A naive implementation of suffix tree in Java with Ukkonen's Algorithm.
Compile with
make
Run with
make run
Clean with
make clean
Input text and pattern, to see if this pattern exists as a substring in the text. Example:
$ make run
java -cp bin Main
Enter the input string: banana
Enter the pattern: na
Pattern found at indices:
4
2
Note that you DO NOT need to enter the termination character $
for the text you input. This termination character is defined in the SuffxTree class as a constant called TER
, feel free to change it to something else if you want to use $
in your text.
If you want to generate suffix tree for byte arrays instead of strings, check the byte_version
directory, it contains another version of code, which supports byte array storage.

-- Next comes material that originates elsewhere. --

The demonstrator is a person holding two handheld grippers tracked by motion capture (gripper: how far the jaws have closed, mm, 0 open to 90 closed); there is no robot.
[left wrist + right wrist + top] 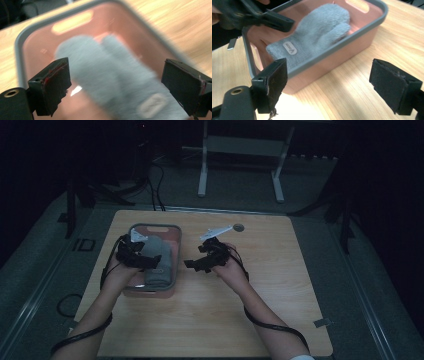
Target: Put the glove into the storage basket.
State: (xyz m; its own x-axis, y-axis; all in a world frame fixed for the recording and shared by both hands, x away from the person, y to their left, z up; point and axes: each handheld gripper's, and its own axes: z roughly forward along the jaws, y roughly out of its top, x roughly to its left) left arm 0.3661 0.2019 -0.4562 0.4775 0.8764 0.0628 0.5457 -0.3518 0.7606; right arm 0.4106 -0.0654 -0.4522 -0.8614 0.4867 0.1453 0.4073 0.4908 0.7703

A suffix tree stores all the suffix of a string S
on its nodes. Here is an example of the suffix tree for S = banana$
* ---$--- *
|\----banana$----*
| /---$---*
|\----na----*
| \---na$---*
| /---$---*
\------a----* /---$---*
\---na---*
\---na$---*
(* represents a node)
Note that $
is the termination character, it is necessary so that the final suffix tree will be an "explicit" one (with only leaf nodes corresponding to each suffix, no internal nodes involved).
With a suffix tree, one can easily determine whether a string P
is a substring of string S
by traversing the suffix tree from the root and follow a path of string P
, when the path ends, do a BFS and collect all the leaf nodes that can be reached from this path, they are corresponding to the matches.
Building a suffix tree can be done in O(n), substring searching is also in O(n).